Why is there such a need today for “psychological safety?” What in our pattern of learning has created the need for psych safety? When stuck, invitation to learn… When you are shot, you don’t have to die! (FBI agent story: what happens when you are shot is that you don’t have to die. FBI agents are trained to understand that taking a bullet does not mean you are dead. Understanding that in the moment can save your life.) The only time you are actually in any kind of danger is physically and all war begins with defence. So how can we bring REAL defence applications to the practice of peace in physical situations? And how can we reframe “safety” so that we understand what is really safe and dangerous and what is simply a belief about safety?

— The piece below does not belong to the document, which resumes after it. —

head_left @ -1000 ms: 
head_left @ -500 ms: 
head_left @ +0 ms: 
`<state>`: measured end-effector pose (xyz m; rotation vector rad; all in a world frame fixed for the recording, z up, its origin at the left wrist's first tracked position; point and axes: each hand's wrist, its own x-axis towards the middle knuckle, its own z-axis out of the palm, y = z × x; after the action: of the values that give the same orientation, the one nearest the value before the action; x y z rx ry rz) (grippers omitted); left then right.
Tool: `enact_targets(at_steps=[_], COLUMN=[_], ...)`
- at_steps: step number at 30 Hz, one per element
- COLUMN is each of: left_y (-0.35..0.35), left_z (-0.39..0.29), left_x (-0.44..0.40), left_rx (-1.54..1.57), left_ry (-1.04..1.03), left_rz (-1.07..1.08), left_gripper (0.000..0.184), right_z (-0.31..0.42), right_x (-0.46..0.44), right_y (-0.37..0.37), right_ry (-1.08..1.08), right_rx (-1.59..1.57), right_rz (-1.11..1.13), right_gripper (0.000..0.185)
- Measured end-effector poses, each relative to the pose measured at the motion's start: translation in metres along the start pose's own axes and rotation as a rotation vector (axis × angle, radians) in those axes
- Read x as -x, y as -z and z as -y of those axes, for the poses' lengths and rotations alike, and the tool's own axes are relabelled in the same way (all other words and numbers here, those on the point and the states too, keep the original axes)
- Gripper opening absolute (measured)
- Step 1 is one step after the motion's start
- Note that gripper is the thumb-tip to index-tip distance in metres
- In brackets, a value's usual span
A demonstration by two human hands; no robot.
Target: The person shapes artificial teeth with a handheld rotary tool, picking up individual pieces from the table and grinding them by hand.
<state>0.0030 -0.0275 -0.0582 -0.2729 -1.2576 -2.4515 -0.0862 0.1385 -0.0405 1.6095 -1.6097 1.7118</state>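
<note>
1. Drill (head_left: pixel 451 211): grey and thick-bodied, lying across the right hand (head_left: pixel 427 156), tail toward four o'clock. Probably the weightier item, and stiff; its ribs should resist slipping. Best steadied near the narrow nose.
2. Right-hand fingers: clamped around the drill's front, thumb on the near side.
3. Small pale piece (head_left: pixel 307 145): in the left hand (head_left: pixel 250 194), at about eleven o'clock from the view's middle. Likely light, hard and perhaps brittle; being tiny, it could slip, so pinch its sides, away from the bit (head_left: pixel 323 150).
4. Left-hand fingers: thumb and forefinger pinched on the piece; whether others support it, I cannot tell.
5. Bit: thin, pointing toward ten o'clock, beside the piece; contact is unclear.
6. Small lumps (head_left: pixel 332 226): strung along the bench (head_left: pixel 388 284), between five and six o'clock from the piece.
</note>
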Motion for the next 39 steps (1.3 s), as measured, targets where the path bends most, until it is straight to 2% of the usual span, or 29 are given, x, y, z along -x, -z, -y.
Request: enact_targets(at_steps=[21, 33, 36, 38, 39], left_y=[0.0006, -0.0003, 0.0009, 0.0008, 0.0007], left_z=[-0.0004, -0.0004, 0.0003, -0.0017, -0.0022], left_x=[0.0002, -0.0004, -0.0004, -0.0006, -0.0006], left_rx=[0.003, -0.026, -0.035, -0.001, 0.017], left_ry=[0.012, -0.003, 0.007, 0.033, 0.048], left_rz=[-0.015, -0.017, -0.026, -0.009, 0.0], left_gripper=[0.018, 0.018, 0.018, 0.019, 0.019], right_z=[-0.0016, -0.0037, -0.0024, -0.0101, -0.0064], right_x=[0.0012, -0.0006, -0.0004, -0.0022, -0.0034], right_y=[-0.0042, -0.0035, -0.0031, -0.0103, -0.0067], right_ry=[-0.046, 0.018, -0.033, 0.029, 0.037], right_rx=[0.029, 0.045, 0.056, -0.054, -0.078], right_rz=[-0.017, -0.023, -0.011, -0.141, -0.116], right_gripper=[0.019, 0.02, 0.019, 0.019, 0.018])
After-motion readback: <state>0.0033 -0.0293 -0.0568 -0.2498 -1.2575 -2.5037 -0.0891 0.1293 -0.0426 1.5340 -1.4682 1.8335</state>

The barriers to change in organization are the foundations of “safety” in the school system: rigid roles, eliminating questioning, creating rewards for being “right” and “perfect,” and frequent and unpredictable changes, like a bell ringing every 40 minutes to tell you to go and do something else with no coherence. What creates safety in organizations are things that are not taught in schools: reducing perceived status barriers through eliciting input, demonstrating humility and accepting errors, creating, inquiring and working with expressions of deviance, celebrating instances of courageous behaviour (especially when that behaviour bucks the system.) Pity kids these days. They need a coming of age to bring them from their childhood worlds to their adult worlds, understanding that they are really moving to a mirror-image way of being.